Recipient Obesity and Kidney Transplant Outcomes: A Mate-Kidney Analysis

Am J Kidney Dis. 2021 Oct;78(4):501-510.e1. doi: 10.1053/j.ajkd.2021.02.332. Epub 2021 Apr 16.


Rationale & objective: The impact of extreme recipient obesity on long-term kidney transplant outcomes has been controversial. This study sought to evaluate the association of various levels of recipient obesity on kidney transplantation outcomes by comparing mate-kidney recipient pairs to address possible confounding effects of donor characteristics on posttransplant outcomes.

Study design: Nationwide observational cohort study using mate-kidney models.

Setting & participants: In analysis based on the Organ Procurement and Transplant Network/United Network of Organ Sharing database, 44,560 adult recipients of first-time deceased-donor kidney transplants from 2001 through 2016 were paired by donor.

Predictors: Recipient body mass index (BMI) categorized as 18-25 (n = 12,446), >25-30 (n = 15,477), >30-35 (n = 11,144; obese), and >35 (n = 5,493; extreme obesity) kg/m2.

Outcomes: Outcomes included patient survival, graft survival, death-censored graft survival, delayed graft function (DGF), and hospital length of stay.

Analytical approach: Conditional logistic regression and stratified proportional hazards models were used to compare outcomes as odds ratios and hazard ratios (HRs), adjusted for recipient and transplant factors, using recipients with a BMI >35 kg/m2 as a reference.

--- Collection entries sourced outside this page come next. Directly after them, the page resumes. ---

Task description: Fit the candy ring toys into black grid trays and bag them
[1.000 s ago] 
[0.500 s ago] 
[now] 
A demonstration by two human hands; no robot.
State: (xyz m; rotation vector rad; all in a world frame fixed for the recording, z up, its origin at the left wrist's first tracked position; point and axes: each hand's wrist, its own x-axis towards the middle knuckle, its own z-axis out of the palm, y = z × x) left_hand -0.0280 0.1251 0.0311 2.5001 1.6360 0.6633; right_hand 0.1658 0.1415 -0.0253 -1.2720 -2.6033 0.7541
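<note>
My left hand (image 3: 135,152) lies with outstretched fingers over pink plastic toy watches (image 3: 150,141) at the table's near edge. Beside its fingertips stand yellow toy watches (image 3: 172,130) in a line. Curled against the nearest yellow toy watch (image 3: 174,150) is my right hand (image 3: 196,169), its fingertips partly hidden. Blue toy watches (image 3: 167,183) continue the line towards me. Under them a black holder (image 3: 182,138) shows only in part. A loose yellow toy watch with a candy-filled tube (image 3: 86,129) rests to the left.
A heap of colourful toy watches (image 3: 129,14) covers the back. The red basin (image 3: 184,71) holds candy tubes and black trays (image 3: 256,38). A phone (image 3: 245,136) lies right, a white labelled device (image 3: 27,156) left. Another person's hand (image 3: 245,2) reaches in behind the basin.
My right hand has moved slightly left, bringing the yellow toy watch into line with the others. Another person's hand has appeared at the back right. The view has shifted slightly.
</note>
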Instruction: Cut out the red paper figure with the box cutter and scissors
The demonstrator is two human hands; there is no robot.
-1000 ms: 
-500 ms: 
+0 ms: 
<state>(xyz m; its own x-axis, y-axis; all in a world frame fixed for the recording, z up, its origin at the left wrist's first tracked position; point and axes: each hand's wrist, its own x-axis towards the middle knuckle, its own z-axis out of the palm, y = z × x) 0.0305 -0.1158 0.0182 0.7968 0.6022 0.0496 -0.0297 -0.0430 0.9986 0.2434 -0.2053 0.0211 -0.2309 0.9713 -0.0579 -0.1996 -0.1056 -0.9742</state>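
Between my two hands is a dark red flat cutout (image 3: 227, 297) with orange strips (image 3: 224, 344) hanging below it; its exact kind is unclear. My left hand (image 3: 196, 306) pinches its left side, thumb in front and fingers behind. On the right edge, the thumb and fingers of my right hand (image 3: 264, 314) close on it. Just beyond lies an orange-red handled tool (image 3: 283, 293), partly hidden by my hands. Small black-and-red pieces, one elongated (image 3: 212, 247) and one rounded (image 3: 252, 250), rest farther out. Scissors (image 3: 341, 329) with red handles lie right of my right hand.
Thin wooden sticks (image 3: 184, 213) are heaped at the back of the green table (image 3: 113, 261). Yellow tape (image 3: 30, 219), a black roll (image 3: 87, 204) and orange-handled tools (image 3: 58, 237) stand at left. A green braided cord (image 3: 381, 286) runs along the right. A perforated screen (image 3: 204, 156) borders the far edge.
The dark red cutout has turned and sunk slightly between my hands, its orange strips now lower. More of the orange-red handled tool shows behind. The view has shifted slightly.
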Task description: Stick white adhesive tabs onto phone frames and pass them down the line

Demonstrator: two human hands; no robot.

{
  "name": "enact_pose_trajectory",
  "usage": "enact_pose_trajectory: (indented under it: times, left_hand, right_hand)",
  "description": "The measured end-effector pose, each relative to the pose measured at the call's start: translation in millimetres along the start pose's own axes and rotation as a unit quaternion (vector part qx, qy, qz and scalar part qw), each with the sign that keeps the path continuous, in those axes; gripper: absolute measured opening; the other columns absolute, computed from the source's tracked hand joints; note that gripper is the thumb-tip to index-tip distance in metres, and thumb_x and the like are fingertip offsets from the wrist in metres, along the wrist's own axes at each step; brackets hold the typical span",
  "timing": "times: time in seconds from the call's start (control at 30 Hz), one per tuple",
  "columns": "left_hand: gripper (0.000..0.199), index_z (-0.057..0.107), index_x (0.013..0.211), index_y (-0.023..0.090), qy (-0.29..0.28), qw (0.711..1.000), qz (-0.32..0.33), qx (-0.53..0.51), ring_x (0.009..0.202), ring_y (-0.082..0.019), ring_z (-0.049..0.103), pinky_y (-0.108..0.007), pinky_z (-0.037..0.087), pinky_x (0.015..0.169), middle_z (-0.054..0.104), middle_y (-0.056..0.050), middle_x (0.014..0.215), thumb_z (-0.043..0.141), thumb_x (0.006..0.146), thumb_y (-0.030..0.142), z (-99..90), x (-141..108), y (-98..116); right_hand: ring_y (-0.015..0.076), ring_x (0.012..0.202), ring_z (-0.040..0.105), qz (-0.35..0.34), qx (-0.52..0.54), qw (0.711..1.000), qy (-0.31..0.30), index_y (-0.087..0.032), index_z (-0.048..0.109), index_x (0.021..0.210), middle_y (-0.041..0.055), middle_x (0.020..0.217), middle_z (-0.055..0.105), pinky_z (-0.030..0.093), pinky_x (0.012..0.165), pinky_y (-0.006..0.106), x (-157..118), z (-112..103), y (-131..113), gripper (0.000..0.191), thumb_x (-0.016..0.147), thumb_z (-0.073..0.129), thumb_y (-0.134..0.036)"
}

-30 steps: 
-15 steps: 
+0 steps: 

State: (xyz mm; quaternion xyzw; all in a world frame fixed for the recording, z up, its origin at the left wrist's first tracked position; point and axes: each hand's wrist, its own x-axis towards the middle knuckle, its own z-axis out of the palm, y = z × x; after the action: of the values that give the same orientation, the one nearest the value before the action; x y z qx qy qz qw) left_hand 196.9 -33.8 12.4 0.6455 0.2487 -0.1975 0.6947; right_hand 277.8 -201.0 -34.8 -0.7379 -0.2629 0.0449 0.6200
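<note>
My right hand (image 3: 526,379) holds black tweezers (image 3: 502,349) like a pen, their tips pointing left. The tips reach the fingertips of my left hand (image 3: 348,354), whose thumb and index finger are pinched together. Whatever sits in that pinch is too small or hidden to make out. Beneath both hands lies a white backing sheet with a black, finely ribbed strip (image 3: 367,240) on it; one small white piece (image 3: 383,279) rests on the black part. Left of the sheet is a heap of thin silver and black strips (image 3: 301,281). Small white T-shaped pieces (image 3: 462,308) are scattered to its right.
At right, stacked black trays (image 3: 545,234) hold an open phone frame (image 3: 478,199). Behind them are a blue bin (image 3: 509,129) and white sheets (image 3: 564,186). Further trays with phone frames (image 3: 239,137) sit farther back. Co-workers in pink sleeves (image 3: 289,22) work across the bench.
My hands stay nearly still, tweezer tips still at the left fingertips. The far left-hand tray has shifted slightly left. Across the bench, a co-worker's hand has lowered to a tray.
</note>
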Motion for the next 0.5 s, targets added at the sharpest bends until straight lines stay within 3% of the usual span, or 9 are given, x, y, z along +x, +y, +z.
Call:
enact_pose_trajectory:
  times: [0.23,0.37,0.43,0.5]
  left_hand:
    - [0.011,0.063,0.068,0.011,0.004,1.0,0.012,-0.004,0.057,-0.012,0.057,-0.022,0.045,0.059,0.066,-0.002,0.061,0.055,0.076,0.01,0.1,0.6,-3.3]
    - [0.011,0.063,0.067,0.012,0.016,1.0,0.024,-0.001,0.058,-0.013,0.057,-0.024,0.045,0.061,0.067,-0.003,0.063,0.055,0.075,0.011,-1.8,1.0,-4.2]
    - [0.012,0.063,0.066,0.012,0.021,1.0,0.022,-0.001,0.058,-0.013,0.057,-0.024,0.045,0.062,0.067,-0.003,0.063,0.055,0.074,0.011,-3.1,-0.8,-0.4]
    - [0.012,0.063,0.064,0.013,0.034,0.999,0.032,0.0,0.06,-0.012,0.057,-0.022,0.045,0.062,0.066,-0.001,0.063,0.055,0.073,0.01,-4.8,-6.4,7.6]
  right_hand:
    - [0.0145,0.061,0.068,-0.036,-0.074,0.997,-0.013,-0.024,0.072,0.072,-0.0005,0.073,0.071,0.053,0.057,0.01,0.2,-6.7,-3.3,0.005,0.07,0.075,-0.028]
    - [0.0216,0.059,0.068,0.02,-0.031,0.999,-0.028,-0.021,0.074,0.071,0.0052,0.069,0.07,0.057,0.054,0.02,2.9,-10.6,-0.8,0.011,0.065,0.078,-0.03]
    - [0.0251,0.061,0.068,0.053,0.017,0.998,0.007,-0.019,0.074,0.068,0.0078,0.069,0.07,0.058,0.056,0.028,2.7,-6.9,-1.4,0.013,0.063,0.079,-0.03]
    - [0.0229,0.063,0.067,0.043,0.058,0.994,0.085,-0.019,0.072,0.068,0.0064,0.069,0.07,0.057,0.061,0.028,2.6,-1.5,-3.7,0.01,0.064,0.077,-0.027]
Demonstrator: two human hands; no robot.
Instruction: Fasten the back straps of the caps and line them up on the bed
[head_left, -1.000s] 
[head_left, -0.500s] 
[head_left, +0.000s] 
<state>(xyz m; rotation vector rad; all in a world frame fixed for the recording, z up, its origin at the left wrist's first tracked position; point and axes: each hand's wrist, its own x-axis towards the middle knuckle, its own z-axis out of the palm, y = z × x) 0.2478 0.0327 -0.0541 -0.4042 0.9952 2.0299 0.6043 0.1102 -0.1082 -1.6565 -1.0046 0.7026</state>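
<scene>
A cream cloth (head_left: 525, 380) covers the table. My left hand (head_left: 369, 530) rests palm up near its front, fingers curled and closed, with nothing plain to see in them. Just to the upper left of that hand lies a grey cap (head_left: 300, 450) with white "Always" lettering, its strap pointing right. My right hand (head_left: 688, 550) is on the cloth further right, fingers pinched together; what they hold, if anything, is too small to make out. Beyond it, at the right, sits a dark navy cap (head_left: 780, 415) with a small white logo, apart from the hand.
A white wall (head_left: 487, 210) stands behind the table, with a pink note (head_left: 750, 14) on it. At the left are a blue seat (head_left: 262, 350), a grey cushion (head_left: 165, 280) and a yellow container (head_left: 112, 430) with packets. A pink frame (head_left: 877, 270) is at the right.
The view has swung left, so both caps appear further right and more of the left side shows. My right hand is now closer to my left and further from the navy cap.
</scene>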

Results: At a median follow-up of 3.9 years, adjusted odds ratios for DGF were 0.42 (95% CI, 0.36-0.48), 0.55 (95% CI, 0.48-0.62), and 0.73 (95% CI, 0.64-0.83) for BMI 18-25, >25-30, and >30-35 kg/m2, respectively (P < 0.001 for all). Death-censored graft failure was less frequent for BMI ≤25 and >25-30 kg/m2 (HRs of 0.66 [95% CI, 0.59-0.74] and 0.79 [95% CI, 0.70-0.88], respectively; P < 0.001 for both), but not for BMI >30-35 kg/m2 (HR, 0.91 [95% CI, 0.81-1.02]; P = 0.09). Length of stay and patient survival did not differ by recipient BMI.

Limitations: Observational study with limited detail regarding potential confounders.

Conclusions: Despite an increased risk of DGF likely unrelated to donor organ quality, long-term transplant outcomes among recipients with a BMI >35 kg/m2 are similar to those among recipients with a BMI >30-35 kg/m2, supporting a flexible approach to kidney transplantation candidacy in candidates with extreme obesity.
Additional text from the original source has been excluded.